Dès 1936, le cinéma s’en empare avec La Fille de Dracula (réalisé par Lambert Hillyer) qui allie les mythologies de Dracula et Carmilla. L’actrice Gloria Holden incarne la Comtesse Marya Zaleska, une vampire qui tente de s’extraire de sa condition en suivant une psychanalyse (la psychiatrie a longtemps considéré l’homosexualité comme une maladie mentale). Spoilers : elle n’y arrive pas et sera tuée d’une flèche dans le cœur.
En plein Code Hays (1), qui interdit de dépeindre l’homosexualité au cinéma, La Fille de Dracula a recourt à la suggestion et à des imageries codifiées lesbiennes. Ce film en noir et blanc, esthétiquement somptueux, est le premier à mettre en scène ce type de personnage… et les tropes négatifs qui vont lui coller à la peau.
« L’essence de l’homosexualité en tant que faiblesse prédatrice imprègne la représentation des personnages homosexuels dans les films d’horreur », note l’historien du cinéma gay Vito Russo dans son essai The Celluloid Closet (1981). La fille de Dracula est un exemple précoce du trope « Enterrez vos gays », qui dénonce la tendance à tuer les personnages LGBTQI+ dans les récits. Dans le cas spécifique des personnages féminins queer, la flèche ou la balle tirée à distance deviendront des classiques (cf. les séries Buffy, Killing Eve ou The 100).
SEINS, SEXE ET SANG
« À mesure que la censure et les restrictions sur la nudité diminuent, les vampires lesbiennes sont passées du statut de prédatrices cachées à celui de séductrices sanguinaires », constate la journaliste Elaina Patton. À l’aube de la révolution sexuelle des années 1970 et de la Seconde vague féministe, la vampire lesbienne tient le haut de l’affiche. Gros succès au box-office, Les Passions des vampires (1970), premier volet d’une trilogie filmique produite par la Hammer et adaptée de Carmilla, instaure les codes de l’époque. Les femmes vampires séduisent en déshabillé blanc, leurs poitrines voluptueuses dépassant de leurs décolletés. Les victimes féminines gémissent dans leur lit comme dans les films pornos, industrie également en plein boom.
Plus d’une dizaine de films – citons L’Héritière de Dracula (1971), La Soif du vampire (1971) ou Vampyre (1974) – sortent en quelques années. La trame se réduit à un mouchoir de poche, avec pour template les récits de Carmilla ou Dracula. Les vampires saphiques viennent créer un trouble au sein d’un univers hétéronormatif trop bien réglé. Elles dansent, séduisent et mordent les protagonistes féminines, sous le regard effrayé ou excité (souvent les deux) des personnages masculins voyeurs. « La vampire lesbienne provoque et exprime les angoisses du spectateur hétérosexuel masculin, mais le film parvient à apaiser ces angoisses et à réaffirmer sa masculinité à travers la destruction ultime du vampire », analyse Andrea Weiss dans son essai Vampires and violets (1992).

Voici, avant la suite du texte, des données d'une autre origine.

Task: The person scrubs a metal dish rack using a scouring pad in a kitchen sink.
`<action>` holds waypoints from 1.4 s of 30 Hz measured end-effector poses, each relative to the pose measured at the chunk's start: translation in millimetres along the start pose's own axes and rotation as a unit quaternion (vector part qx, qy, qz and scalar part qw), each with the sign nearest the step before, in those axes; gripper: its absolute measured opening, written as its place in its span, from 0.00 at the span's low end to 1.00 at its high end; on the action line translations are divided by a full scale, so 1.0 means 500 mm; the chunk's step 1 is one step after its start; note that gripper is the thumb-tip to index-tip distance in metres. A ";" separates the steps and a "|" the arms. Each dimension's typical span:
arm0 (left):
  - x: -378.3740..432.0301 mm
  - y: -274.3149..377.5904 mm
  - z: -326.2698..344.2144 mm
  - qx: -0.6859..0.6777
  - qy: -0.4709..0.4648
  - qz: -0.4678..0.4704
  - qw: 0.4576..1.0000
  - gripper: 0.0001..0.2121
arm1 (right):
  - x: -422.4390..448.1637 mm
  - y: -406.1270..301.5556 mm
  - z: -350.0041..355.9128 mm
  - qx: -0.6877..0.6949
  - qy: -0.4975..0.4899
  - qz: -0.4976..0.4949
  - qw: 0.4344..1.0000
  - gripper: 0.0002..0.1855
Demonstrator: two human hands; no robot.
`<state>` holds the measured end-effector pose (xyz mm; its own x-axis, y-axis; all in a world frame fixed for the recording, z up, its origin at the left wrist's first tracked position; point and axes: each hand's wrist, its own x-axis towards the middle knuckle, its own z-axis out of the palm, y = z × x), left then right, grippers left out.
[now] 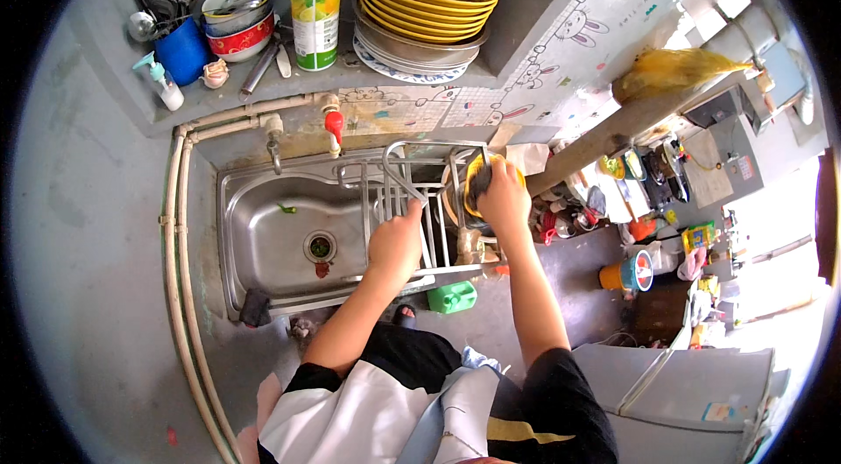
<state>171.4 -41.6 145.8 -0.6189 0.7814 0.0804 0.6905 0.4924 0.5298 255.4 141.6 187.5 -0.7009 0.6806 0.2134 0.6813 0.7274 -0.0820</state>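
Note:
A metal wire rack stands over the right part of the stainless steel sink. My left hand is closed around a bar of this rack. My right hand is at the rack's upper right end, over a yellow-rimmed bowl. It grips a dark scrubbing pad or cloth, pressed near the rack's frame; its fingertips are partly hidden. Green scraps lie in the basin and at the drain.
Above the sink, a shelf holds stacked yellow-rimmed plates, a detergent bottle and a blue utensil cup. A red-handled tap juts from the wall. A green plastic jug stands on the floor, with a refrigerator at lower right.

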 end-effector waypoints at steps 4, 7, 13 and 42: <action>0.002 -0.002 0.000 -0.004 -0.012 0.001 1.000 0.18 | -0.093 -0.002 -0.052 -0.025 -0.077 0.039 0.996 0.23; -0.001 0.011 -0.009 0.003 -0.027 0.009 1.000 0.18 | -0.002 0.016 -0.032 -0.038 -0.052 0.016 0.998 0.24; 0.006 0.019 -0.001 0.012 -0.021 0.010 1.000 0.17 | 0.084 0.005 0.026 -0.082 0.014 -0.007 0.996 0.22; 0.000 0.016 0.008 0.012 0.001 0.011 1.000 0.18 | 0.112 0.002 0.010 0.017 0.031 0.048 0.998 0.23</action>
<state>178.5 -36.2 146.6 -0.6035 0.7919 0.0934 0.7135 0.4840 0.5066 215.7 181.0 194.6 -0.6181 0.7409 0.2629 0.7362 0.6628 -0.1368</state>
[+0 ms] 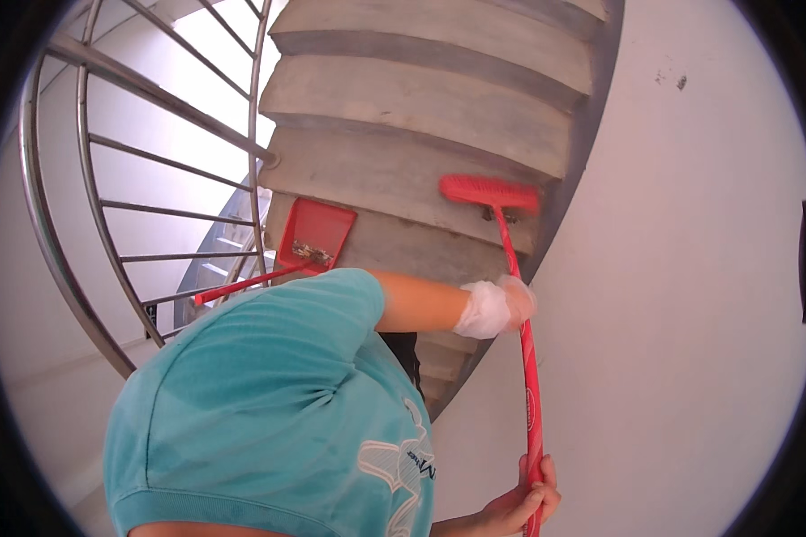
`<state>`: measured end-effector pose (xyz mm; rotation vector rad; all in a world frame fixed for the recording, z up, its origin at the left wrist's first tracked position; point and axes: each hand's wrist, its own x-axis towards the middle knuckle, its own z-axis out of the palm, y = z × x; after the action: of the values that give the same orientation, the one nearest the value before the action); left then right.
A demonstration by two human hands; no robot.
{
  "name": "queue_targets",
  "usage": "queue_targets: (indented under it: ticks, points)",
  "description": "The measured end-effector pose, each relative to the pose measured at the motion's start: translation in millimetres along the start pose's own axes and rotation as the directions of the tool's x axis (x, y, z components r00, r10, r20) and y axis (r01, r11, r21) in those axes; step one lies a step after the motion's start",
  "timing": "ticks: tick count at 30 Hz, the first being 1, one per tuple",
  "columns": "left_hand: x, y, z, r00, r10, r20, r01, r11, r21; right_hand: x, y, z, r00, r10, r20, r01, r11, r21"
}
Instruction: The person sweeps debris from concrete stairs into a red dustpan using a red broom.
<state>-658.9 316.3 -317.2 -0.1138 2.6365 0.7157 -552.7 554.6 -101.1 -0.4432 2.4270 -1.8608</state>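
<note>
A long red broom handle [532,389] runs down through both of my hands. My left hand [518,303], in a thin pale plastic glove gathered at the wrist, grips it on the lower part. Closer to me, my bare right hand [524,500] wraps its upper part. The red broom head [489,192] rests on a concrete step beside the wall, slightly blurred. Dark debris [500,216] lies just below the head. To the left, near the railing, a red dustpan [322,225] holds a small heap of litter [312,252]. Its red handle [238,287] points left towards the bars.
Curved concrete stairs [416,87] run up the view. A metal railing [154,94] with several bars borders them on the left; a lower flight [225,235] shows through it. A white wall [678,268] with a grey skirting band [594,134] bounds the right.
</note>
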Motion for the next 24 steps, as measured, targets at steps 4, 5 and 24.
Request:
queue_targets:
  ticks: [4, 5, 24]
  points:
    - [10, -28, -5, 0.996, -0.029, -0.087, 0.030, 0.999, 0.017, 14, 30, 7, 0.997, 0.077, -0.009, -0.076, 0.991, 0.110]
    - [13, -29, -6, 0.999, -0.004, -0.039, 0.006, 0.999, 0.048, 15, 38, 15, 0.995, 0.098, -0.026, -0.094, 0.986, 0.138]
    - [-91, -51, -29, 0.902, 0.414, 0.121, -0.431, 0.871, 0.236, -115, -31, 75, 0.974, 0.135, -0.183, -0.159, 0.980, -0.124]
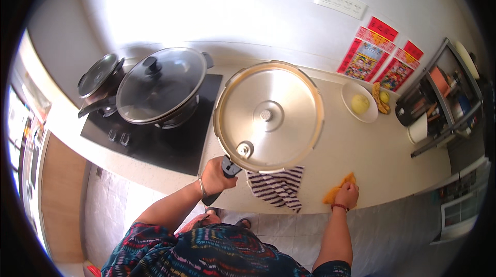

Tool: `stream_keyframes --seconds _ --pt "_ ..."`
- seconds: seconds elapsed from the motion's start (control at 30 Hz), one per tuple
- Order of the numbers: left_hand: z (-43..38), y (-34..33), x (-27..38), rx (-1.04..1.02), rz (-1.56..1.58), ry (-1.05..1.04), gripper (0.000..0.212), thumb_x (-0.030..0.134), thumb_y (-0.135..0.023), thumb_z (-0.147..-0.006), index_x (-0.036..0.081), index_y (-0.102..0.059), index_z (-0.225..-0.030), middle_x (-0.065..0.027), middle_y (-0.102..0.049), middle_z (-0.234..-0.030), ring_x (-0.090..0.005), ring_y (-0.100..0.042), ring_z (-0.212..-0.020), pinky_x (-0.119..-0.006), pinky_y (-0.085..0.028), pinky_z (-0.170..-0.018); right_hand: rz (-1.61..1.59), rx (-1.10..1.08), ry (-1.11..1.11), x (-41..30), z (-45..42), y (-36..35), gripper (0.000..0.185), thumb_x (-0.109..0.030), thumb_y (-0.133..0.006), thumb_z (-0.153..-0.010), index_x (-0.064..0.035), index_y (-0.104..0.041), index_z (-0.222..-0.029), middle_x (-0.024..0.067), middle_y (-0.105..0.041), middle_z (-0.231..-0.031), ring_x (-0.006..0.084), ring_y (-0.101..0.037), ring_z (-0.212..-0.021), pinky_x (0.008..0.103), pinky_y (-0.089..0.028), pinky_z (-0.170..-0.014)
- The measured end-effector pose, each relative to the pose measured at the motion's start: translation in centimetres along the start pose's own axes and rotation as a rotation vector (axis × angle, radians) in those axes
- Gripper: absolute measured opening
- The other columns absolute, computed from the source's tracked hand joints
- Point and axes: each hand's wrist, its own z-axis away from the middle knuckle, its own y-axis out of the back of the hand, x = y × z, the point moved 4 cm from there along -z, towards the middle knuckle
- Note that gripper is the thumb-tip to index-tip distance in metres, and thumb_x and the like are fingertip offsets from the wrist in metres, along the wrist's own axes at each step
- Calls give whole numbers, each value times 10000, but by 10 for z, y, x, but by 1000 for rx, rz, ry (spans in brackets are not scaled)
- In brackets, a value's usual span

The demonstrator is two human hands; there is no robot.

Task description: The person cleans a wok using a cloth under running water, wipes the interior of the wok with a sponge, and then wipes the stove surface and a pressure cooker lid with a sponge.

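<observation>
A round metal pressure cooker lid (286,129) with a central knob and a valve near its handle is held above the counter, its inner side facing me. My left hand (217,178) is closed around the lid's black handle. My right hand (347,195) grips an orange cloth (332,195) at the counter's front edge, to the right of the lid. A striped dark-and-white cloth (276,189) lies between my hands, partly hidden under the lid and hanging over the edge.
On the black cooktop (193,137) stand a lidded wok (166,91) and a smaller lidded pot (99,77). A white bowl (374,114) with a yellowish fruit, bananas (379,100) and a metal rack (440,87) stand at the right.
</observation>
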Motion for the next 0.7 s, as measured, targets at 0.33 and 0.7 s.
stream_keyframes --seconds 0.33,0.7 --pt "122 90 -11 219 -49 -33 248 86 -682 -569 -2 -540 -752 -119 -565 -674 -206 -567 -617 -315 -463 -603 -368 -255 -151 38 -24 -27 420 -336 -404 -872 14 -618 -959 143 -589 -1074 292 -594 -885 416 -470 -739" --pt "296 220 -65 572 155 252 269 85 -668 -576 -20 -523 -777 -87 -553 -670 -145 -509 -617 -293 -452 -607 -1257 -183 -148 -122 146 123 490 -413 -409 -893 -19 -491 -1173 122 -526 -1142 271 -545 -993 390 -458 -823"
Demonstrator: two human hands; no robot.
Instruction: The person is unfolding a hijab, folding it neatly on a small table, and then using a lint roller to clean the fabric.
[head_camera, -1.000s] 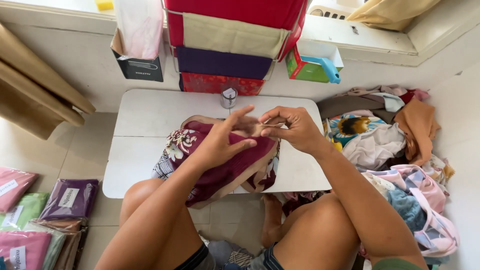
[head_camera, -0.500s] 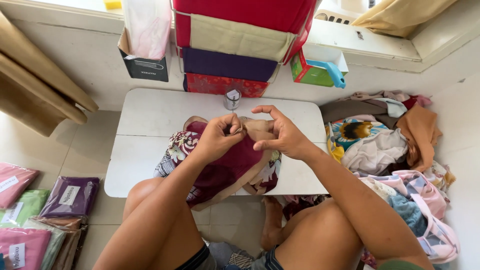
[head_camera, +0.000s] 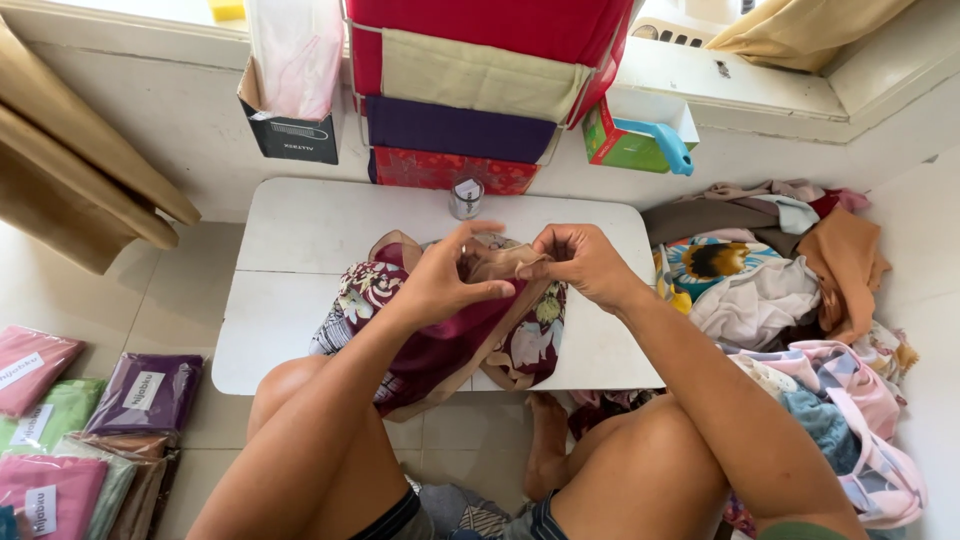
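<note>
Since the earlier frame my hands have drawn slightly apart. My left hand (head_camera: 445, 280) and right hand (head_camera: 580, 262) each pinch the tan edge of the maroon floral scarf (head_camera: 440, 340), which lies on the white tabletop (head_camera: 300, 260).

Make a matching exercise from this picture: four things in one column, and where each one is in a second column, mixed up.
Things:
1. small tin
2. floral scarf
3. packed cloths
4. loose clothes pile

Places:
A. on the floor, left of the table
B. heaped right of the table
C. pinched by the left hand and the right hand
D. at the table's far edge

Pairs: 1-D, 2-C, 3-A, 4-B
</note>
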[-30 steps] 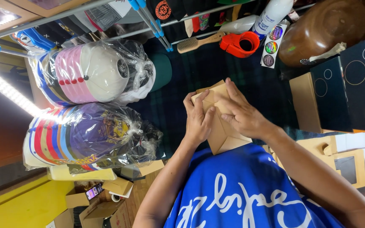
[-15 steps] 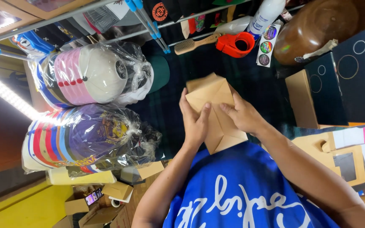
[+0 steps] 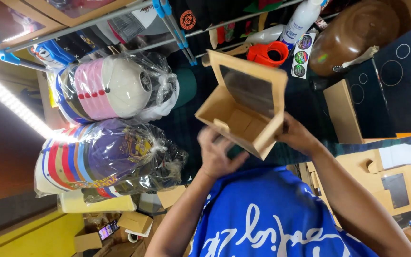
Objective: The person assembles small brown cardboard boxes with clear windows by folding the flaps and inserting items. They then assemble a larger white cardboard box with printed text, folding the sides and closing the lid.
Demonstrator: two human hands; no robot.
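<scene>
Bagged stacks of caps (image 3: 105, 157) lie along the desk's far side, kept in plastic so they stay together. You hold the brown cardboard box (image 3: 243, 107) raised above the dark desk (image 3: 305, 100), apart from it, its open side turned to you. It is folded kraft card with a clear window panel. Your left hand (image 3: 217, 152) cups its lower edge, fingers curled; your right hand (image 3: 298, 135) grips the opposite corner, steadying it.

blue shirt (image 3: 267, 219), white script lettering, bare forearms
</scene>
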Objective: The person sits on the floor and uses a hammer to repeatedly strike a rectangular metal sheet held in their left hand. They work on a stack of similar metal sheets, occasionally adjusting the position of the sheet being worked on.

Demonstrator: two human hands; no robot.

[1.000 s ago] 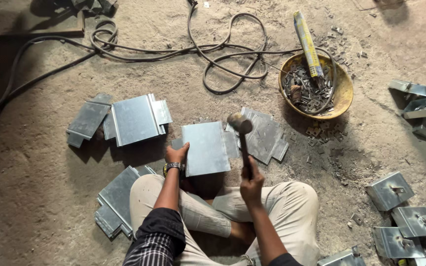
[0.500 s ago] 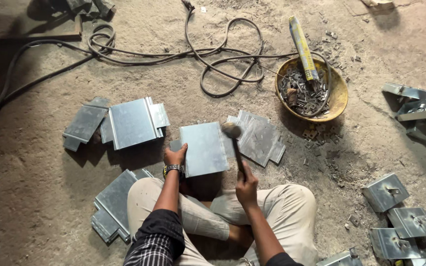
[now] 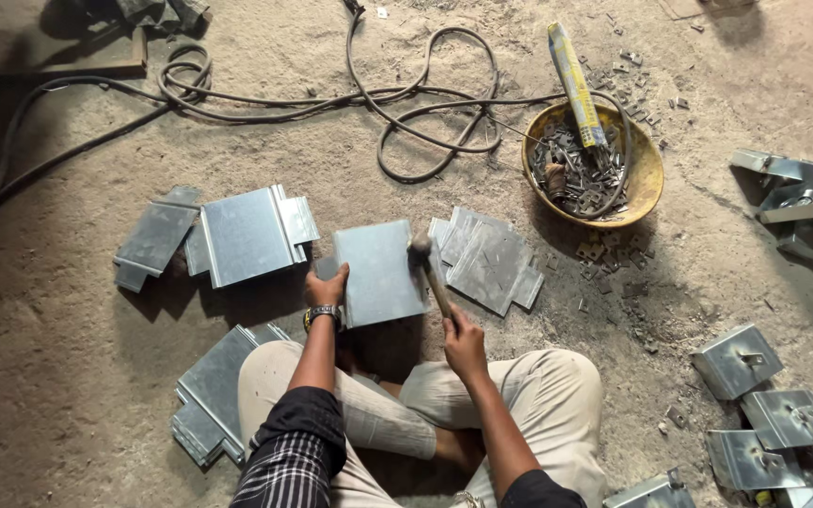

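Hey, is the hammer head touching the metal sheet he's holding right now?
Touching, as far as the head view shows: the hammer head sits on the right edge of the metal sheet, no gap visible. The left hand grips the sheet's left edge; the right hand holds the handle.

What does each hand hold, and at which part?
Right hand: wooden-handled hammer, near the handle's end. Left hand: flat grey sheet-metal piece, at its left edge.
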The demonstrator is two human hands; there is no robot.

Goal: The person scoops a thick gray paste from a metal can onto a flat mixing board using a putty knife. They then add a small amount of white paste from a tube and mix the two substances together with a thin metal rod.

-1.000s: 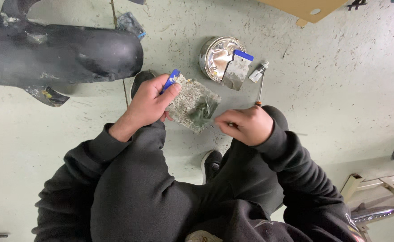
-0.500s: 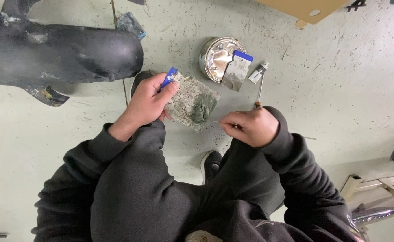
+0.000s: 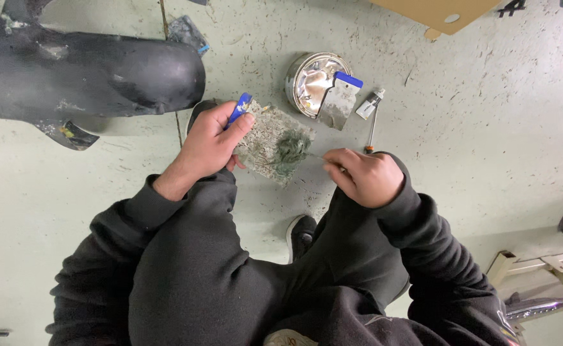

L’obsession des réalisateurs pour la figure de la vampire lesbienne atteint son paroxysme avec ce cinéma bis de « sexploitation », où le budget est aussi riquiqui que les ambitions artistiques. Ces films sont un cas d’école du concept de male gaze (2) théorisé par Laura Mulvey en 1975. Au-delà de filmer des scènes de sexe d’un point de vue masculin, allant de l’érotisme à la frontière du pornographique (les films de Jean Rollin comme La Vampire nue ou Le Frisson des vampires sortis en 1970 et 1971), ces histoires sont souvent narrées – donc encadrées – par une voix masculine. Au sein de ce corpus surnagent quelques films ambitieux comme l’espagnol La Mariée sanglante (Vicente Aranda, 1972), auquel Tarantino fait référence dans Kill Bill (2003) ou le mexicain Mary, Mary, Bloody Mary (Juan López Moctezuma, 1975).
En tant que spectatrice queer, peut-on prendre du plaisir en regardant ces films en 2024 ? On peut arguer qu’ils ont combattu le puritanisme de l’époque et mis au centre de leur récit des personnages féminins queer à la sexualité décomplexée. Andrea Weiss souligne l’attrait camp que peuvent représenter ces films bis. « Le film de vampires lesbiennes est assurément ironique. La vampire lesbienne est socialement incongrue ; elle n’est pas ce qu’elle semble être, et sa différence n’est pas détectée par son entourage, malgré des signes évidents. Cette incongruité peut être particulièrement appréciée par les lesbiennes, qui se trouvent souvent dans une situation sociale similaire. »
DES CLASSIQUES À DÉVORER
Le trope de la vampire lesbienne a aussi inspiré quelques chefs-d’œuvre. Dans Et mourir de plaisir (1960), Roger Vadim propose une nouvelle relecture du mythe de Carmilla, à base de triangle amoureux bisexuel et maudit. Le film est sublimé par la partition musicale de Jean Prodromidès et la photographie somptueuse de Claude Renoir. Les scènes d’intimité (un baiser effleuré entre Carmilla et Georgia) et de rêves métaphoriques (Georgia qui doit ouvrir une porte submergée par de l’eau…) se substituent à l’explicite. Les roses se fanent au ralenti et les tâches rouges s’agrandissent sur les robes blanches. La fin du film reste ambiguë : Millarca meurt, mais elle a transmis son vampirisme à Georgia.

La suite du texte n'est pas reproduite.